BRIEF: Return exactly the lines below, starting with the one that has "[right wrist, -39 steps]" and going on through the one that has "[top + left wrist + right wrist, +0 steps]".

PROVIDED MATERIAL:
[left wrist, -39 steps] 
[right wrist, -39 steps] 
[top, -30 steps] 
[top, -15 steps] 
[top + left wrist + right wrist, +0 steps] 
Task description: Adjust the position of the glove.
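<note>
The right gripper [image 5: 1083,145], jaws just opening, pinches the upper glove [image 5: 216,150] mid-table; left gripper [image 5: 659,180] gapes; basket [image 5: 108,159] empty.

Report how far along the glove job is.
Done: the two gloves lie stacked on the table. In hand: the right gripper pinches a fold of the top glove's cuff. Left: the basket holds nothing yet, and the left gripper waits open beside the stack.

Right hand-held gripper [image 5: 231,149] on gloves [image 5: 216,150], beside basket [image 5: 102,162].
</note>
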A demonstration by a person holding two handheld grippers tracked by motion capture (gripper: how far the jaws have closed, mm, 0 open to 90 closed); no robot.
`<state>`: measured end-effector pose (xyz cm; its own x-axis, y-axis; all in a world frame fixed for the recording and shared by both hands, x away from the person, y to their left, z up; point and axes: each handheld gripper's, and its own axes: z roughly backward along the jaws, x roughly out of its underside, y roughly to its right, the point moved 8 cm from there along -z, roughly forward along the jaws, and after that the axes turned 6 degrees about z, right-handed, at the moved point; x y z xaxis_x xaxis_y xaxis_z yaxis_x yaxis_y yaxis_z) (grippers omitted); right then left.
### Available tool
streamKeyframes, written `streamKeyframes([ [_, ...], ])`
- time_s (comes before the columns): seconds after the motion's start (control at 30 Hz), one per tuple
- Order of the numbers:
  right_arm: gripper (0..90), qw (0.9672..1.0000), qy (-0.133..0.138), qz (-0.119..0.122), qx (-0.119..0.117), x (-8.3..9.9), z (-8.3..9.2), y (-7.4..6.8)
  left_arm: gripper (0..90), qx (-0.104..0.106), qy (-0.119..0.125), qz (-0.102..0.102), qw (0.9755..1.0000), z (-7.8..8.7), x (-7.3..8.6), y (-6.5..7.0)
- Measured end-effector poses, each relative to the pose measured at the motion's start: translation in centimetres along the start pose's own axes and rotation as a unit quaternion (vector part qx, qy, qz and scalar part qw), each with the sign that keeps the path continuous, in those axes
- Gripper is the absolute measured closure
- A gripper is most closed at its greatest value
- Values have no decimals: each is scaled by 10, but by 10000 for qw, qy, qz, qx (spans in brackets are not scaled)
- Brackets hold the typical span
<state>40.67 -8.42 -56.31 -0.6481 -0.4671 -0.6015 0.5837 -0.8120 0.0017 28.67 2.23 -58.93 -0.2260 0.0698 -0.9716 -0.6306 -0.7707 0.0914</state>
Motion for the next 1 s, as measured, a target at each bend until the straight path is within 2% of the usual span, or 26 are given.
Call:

FINAL ANSWER:
[right wrist, -39 steps] 
[top, -30 steps] 
[top, -15 steps] 
[top + left wrist + right wrist, +0 steps] 

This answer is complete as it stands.